Salienta Rodrigues (In: Olivo, 2000, p. 59) que o liberalismo é o paradigma
político e ideológico do discurso jurídico e sua crise deve ser entendida no
contexto da crise geral do capitalismo que se reflete pelos indicadores
econômicos e sociais. Na crise geral do capitalismo, ao Direito são atribuídas
duas funções: por um lado a de legitimar o procedimento através da legalidade
dos atos, o que se daria pelo processo judicial, e por outro, legitimar um
consenso sobre os objetivos sociais, seja pelos Direitos humanos ou pelas
normas programáticas.
Entretanto essa tentativa de solucionar a crise através do Direito apenas
amplia e reforça a própria crise do Direito, pois ele não possui instrumentos
capazes de solucioná-la.
O primeiro sintoma dessa crise pode ser identificado no próprio meio como ele
foi imposto. Com a chegada dos colonizadores portugueses no século XVI.
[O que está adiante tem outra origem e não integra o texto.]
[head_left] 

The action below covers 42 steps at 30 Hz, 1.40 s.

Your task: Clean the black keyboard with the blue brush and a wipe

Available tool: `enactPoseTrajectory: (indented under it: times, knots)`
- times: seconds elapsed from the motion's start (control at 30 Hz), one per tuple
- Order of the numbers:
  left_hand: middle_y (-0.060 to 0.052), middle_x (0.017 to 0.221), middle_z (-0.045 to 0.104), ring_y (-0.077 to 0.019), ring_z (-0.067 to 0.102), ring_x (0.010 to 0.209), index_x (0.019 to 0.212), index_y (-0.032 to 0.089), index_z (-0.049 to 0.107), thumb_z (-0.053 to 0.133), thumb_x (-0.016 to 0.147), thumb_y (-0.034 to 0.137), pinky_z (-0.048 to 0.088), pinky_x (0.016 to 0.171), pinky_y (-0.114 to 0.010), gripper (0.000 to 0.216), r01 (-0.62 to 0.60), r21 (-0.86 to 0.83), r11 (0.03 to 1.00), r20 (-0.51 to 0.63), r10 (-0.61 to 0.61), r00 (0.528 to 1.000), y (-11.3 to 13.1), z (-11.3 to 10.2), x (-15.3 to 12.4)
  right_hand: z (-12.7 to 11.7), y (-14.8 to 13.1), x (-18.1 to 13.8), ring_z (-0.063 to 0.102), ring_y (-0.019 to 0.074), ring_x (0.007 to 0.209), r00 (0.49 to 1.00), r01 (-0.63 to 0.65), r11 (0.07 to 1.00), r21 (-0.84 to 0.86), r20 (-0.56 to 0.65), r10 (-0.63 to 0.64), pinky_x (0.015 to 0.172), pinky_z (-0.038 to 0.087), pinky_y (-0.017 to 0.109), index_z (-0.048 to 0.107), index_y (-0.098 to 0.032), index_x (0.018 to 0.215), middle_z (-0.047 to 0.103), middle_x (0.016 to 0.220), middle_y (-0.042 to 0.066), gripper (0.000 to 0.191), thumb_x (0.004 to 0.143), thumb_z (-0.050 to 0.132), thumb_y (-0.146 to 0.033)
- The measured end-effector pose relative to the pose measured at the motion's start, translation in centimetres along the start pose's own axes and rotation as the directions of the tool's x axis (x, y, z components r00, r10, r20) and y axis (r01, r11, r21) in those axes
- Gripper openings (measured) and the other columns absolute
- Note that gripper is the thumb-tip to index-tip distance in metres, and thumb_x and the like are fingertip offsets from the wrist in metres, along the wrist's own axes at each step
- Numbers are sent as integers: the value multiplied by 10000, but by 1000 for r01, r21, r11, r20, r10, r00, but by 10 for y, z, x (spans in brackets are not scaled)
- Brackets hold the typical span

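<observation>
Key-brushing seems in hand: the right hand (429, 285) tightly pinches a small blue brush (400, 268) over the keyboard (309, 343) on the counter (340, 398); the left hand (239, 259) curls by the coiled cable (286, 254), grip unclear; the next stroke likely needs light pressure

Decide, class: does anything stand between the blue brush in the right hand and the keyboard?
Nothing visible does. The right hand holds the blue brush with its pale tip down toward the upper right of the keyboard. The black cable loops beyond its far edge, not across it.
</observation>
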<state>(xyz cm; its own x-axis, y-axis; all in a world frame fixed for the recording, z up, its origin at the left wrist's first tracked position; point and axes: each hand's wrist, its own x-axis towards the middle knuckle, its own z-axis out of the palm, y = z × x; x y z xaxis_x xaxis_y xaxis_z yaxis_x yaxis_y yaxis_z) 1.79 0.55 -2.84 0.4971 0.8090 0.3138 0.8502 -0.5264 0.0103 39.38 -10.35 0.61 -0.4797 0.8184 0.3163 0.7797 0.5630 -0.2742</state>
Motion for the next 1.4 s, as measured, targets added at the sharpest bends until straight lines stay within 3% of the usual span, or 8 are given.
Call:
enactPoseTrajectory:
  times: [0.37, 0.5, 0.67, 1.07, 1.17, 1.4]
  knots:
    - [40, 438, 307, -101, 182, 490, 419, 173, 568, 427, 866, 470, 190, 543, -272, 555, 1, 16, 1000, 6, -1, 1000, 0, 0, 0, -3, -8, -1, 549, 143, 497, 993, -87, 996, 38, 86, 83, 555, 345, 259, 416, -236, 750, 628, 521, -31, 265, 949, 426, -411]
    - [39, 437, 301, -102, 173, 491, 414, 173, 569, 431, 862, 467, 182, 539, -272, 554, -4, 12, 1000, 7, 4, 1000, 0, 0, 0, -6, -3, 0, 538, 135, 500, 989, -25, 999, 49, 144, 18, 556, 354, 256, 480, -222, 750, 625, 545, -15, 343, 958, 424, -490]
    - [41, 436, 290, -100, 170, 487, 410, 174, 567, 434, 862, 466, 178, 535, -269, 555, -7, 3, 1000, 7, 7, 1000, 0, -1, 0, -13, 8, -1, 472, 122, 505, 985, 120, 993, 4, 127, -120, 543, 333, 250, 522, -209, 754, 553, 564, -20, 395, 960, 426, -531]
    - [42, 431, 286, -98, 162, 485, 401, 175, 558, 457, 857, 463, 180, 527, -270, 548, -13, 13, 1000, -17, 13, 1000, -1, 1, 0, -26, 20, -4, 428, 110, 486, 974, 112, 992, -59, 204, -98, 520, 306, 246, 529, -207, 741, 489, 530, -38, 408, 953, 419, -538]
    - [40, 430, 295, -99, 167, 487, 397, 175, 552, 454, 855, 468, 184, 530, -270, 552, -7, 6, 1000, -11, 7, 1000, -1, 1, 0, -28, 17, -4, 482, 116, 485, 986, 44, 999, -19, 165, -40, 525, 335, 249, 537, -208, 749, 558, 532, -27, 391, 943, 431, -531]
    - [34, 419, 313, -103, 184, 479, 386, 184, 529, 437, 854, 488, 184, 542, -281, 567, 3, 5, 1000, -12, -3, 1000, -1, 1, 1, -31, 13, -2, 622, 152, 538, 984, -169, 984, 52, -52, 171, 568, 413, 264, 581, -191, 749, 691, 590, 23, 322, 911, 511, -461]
Ressalta Wolkmer (In: Olivo, 2000, p. 59) que tanto o índio quanto o negro não
conseguiram fazer valer seus direitos. Predominou o Direito português.
O jusnaturalismo vê o Direito fora da realidade, de forma metafísica e Idealista.
Já o Direito ensinado, do ponto de vista positIvista, é exegético, ou seja,
leva em conta as leis em vigor, dos códigos, o que transforma os profissionais
em técnicos a serviço da burocracia dominante. Essas duas visões de mundo
prevaleceram em todo o processo de formação do Direito no Brasil, sendo a
primeira até a proclamação da República e a segunda até os dias atuais, diz
Rodrigues (Ob. Cit).
Um traço primordial do liberalismo foi o seu jurisdicismo, que moldou o
principal perfil da cultura jurídica brasileira, qual seja o bacharelismo
liberal. Dois fatores básicos edificaram a cultura jurídica nacional, a saber:
por um lado a criação dos cursos jurídicos e de uma elite própria; de outro a
elaboração de um arcabouço jurídico no Império, constituído de uma
Constituição, vários códigos, leis, etc.
Segundo Joaquim de Falção (In: Olivo, 2000, p. 60), duas eram as funções
básicas das Escolas de Recife e São Paulo: a) ser um pólo de sistematização e
irradiação do liberalismo enquanto nova ideologia política-jurídica capaz de
defender e integrar a sociedade; b) dar efetivação constitucional ao
liberalismo no contexto formador de um quadro administrativo profissional.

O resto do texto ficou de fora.